▶ [Work order]: In the listing below, the lines starting with the line with "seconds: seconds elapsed" and going on through the line with "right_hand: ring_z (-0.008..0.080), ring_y" are to be reproduced exactly, and only those.

****************************************

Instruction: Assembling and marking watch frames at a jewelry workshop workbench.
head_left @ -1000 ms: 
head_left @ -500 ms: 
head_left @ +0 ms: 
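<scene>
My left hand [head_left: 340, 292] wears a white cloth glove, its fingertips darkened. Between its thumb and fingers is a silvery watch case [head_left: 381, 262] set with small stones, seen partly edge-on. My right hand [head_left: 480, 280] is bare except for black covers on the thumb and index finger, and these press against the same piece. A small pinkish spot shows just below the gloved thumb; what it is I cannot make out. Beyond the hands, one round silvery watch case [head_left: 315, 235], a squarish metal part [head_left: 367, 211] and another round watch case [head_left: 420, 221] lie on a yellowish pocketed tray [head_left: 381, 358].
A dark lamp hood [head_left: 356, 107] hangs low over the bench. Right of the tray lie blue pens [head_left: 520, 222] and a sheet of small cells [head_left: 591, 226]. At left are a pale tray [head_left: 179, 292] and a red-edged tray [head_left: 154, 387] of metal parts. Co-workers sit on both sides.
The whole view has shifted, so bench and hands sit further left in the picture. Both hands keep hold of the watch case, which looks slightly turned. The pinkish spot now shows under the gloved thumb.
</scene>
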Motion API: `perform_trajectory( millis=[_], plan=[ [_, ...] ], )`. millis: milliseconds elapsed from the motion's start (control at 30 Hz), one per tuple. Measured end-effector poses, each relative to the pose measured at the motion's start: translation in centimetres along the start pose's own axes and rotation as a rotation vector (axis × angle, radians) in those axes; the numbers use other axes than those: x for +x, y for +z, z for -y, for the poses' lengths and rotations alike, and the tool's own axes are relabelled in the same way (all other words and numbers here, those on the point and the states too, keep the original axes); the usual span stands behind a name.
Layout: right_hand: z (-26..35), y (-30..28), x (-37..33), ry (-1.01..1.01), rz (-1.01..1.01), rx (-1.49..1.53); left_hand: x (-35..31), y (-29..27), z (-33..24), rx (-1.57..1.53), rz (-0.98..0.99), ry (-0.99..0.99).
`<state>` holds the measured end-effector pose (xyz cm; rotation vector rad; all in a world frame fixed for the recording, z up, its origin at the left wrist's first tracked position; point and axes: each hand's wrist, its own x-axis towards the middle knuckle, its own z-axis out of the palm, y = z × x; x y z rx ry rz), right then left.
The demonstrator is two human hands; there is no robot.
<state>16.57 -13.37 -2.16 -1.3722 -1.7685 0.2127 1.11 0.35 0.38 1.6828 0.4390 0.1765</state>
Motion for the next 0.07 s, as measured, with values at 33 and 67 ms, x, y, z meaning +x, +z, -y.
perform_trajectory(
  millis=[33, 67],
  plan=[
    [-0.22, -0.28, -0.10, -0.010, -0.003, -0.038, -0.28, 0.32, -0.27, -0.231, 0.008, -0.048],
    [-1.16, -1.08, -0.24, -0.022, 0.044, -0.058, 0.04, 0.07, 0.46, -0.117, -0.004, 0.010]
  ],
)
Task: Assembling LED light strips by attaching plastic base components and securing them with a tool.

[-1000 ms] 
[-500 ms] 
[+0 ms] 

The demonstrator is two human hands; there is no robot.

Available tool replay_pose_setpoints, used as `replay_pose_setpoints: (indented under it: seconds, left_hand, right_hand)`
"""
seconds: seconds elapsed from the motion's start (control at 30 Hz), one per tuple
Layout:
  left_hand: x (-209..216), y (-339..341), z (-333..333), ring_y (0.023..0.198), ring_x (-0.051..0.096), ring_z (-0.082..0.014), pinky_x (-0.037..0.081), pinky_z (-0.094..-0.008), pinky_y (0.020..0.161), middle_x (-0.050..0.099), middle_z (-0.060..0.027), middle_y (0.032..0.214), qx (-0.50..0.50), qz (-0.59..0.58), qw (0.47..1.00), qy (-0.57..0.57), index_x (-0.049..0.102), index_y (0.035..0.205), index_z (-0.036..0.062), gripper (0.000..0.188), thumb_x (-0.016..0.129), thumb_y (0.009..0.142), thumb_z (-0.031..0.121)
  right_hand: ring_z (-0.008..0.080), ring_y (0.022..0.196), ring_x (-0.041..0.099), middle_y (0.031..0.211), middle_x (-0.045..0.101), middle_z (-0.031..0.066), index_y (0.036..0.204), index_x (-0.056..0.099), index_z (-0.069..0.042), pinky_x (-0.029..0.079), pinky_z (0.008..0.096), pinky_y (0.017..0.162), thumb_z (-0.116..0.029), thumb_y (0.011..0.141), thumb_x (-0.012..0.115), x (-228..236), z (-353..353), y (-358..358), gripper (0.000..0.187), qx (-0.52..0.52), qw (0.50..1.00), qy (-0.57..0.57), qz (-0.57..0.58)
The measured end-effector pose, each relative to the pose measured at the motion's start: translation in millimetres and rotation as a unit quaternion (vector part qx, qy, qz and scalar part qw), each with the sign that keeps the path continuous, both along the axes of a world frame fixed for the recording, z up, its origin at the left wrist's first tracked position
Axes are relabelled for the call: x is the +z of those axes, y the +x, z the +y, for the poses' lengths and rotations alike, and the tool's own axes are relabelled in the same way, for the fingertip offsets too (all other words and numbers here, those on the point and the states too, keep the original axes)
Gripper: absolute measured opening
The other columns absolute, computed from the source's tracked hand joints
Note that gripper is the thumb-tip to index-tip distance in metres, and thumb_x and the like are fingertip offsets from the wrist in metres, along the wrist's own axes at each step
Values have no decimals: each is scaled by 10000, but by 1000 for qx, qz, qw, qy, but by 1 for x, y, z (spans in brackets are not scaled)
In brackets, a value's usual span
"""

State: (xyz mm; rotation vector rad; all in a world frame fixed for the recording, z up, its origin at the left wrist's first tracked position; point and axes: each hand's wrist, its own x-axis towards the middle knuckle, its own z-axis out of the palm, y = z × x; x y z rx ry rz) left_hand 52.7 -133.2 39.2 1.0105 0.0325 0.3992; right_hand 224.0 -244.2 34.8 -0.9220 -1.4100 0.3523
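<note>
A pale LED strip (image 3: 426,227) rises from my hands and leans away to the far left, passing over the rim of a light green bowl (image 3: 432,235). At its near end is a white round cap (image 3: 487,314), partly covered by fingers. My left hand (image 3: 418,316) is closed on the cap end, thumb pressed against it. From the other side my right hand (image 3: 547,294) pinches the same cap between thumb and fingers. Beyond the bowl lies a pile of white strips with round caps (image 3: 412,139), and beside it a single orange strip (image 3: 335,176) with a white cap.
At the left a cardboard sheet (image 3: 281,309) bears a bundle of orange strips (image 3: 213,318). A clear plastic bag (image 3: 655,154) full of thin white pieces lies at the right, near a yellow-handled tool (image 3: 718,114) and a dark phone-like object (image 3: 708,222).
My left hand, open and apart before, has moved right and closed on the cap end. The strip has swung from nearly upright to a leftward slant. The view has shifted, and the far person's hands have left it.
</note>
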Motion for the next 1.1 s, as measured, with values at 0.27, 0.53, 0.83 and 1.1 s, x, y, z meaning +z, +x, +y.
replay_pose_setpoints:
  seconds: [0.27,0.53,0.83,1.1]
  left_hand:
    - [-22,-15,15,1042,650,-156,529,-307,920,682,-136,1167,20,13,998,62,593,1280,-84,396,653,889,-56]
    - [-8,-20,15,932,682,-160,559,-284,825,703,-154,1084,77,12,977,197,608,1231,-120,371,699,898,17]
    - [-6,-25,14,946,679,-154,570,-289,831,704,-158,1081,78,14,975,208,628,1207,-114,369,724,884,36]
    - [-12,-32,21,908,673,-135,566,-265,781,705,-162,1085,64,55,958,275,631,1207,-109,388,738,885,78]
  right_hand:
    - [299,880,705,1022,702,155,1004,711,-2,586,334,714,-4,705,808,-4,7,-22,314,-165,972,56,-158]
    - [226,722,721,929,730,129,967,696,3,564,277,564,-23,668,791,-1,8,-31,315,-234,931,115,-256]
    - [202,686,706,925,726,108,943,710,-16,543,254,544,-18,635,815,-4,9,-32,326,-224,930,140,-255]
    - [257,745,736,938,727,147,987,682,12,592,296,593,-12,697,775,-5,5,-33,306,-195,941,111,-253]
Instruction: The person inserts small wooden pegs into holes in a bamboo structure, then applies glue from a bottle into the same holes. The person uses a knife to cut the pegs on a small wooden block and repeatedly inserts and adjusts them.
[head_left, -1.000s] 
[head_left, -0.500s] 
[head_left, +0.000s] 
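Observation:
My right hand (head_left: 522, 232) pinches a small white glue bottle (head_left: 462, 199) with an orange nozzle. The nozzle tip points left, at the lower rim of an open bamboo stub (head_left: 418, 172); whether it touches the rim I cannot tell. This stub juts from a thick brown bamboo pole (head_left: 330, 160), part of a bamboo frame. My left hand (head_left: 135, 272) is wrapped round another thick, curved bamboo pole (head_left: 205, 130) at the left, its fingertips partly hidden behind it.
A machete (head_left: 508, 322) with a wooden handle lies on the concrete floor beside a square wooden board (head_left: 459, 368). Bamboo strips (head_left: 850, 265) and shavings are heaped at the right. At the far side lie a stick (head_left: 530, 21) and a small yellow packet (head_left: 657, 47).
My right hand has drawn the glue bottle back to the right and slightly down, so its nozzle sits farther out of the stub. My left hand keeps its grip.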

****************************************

▶ [Exercise response]:
seconds: seconds elapsed from the motion's start (control at 30 Hz), one per tuple
Layout:
  left_hand: x (-209..216), y (-339..341), z (-333..333), ring_y (0.023..0.198), ring_x (-0.051..0.096), ring_z (-0.082..0.014), pinky_x (-0.037..0.081), pinky_z (-0.094..-0.008), pinky_y (0.020..0.161), middle_x (-0.050..0.099), middle_z (-0.060..0.027), middle_y (0.032..0.214), qx (-0.50..0.50), qz (-0.59..0.58), qw (0.47..1.00), qy (-0.57..0.57), index_x (-0.049..0.102), index_y (0.035..0.205), index_z (-0.036..0.062), gripper (0.000..0.188), thumb_x (-0.016..0.129), thumb_y (0.009..0.142), thumb_z (-0.031..0.121)
  right_hand: ring_z (-0.008..0.080), ring_y (0.022..0.196), ring_x (-0.041..0.099), middle_y (0.031..0.211), middle_x (-0.045..0.101), middle_z (-0.031..0.066), index_y (0.036..0.204), index_x (-0.056..0.099), index_z (-0.069..0.042), pinky_x (-0.029..0.079), pinky_z (0.008..0.096), pinky_y (0.017..0.162), thumb_z (-0.116..0.029), thumb_y (0.011..0.141), thumb_x (-0.012..0.115), x (-228..236), z (-353..353), y (-358..358), gripper (0.000..0.187), qx (-0.52..0.52), qw (0.50..1.00), qy (-0.57..0.57), qz (-0.57..0.58)

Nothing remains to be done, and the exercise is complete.